- Goal of the exercise
Which lines in the data contain the word "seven"? Please copy each of them.

──────────────────────────────

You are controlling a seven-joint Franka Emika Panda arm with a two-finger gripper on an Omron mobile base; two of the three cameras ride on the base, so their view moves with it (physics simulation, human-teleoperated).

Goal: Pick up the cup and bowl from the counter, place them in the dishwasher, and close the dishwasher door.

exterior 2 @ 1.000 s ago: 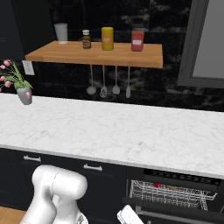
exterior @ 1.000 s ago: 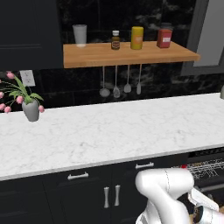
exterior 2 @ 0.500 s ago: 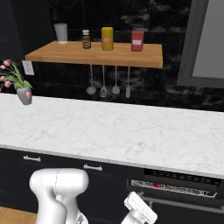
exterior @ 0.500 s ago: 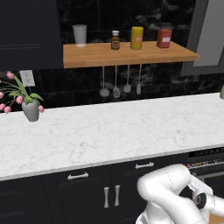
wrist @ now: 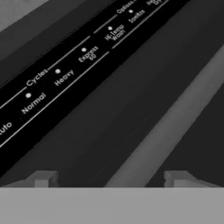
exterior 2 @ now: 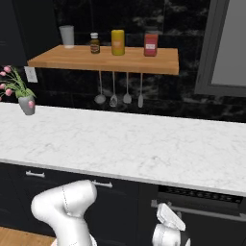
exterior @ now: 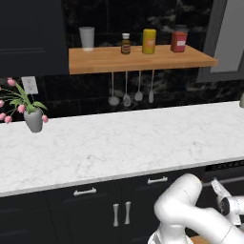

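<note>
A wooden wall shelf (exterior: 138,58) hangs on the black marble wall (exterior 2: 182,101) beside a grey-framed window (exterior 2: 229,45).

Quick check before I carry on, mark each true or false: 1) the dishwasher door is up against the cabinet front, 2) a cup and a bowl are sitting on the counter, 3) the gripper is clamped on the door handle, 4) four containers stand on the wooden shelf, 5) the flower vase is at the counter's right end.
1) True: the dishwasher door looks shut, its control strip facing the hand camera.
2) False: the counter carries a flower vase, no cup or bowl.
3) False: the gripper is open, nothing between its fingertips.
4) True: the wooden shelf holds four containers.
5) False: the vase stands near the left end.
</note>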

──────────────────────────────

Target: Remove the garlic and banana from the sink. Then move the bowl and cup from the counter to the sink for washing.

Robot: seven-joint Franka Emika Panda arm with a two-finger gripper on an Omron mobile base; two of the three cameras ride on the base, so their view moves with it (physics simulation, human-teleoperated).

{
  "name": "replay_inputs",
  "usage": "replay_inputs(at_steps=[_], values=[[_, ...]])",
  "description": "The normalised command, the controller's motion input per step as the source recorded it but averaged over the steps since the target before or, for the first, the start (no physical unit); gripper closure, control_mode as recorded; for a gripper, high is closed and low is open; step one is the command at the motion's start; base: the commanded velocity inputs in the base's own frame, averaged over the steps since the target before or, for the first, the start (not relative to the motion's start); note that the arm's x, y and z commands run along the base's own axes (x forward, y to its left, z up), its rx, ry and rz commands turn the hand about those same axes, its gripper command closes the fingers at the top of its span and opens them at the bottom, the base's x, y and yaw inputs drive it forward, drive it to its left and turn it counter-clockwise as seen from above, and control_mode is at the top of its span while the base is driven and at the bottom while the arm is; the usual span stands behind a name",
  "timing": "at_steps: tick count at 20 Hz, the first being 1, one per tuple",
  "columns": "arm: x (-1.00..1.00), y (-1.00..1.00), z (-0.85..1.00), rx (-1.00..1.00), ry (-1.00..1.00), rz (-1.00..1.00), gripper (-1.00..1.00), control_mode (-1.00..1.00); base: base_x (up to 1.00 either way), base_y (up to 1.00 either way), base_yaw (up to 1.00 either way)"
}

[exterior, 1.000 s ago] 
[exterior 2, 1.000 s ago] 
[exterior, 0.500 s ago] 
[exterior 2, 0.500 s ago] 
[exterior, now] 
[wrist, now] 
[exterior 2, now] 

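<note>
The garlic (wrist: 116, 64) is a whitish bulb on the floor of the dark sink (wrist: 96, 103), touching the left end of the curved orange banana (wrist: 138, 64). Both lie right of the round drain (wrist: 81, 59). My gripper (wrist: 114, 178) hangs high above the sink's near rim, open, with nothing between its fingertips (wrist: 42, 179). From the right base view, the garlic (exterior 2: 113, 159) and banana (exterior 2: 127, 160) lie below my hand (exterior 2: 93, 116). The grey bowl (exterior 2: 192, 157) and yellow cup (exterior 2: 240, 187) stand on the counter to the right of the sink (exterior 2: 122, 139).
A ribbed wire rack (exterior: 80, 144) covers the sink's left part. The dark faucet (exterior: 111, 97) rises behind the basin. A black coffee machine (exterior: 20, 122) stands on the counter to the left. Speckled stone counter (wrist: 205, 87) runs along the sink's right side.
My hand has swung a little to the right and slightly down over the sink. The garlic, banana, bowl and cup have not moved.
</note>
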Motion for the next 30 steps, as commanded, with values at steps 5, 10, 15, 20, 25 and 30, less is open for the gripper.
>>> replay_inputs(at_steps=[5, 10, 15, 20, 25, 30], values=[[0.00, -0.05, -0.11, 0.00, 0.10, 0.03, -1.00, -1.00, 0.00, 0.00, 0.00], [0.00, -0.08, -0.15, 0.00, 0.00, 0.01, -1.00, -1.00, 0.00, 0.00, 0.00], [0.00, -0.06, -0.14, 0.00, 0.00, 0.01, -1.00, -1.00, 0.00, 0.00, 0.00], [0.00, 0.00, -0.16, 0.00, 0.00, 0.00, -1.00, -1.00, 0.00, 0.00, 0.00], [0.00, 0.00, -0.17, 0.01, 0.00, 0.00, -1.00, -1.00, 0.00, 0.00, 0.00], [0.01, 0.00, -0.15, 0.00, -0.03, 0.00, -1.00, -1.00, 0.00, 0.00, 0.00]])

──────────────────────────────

- Answer below
You are controlling a seven-joint Franka Emika Panda arm with a two-finger gripper on an Omron mobile base; two of the three cameras ride on the base, so their view moves with it (physics simulation, human-teleoperated).
Robot: seven-joint Franka Emika Panda arm with a two-finger gripper on an Omron mobile base; two of the three cameras ride on the base, so their view moves with it (physics simulation, human-teleoperated).

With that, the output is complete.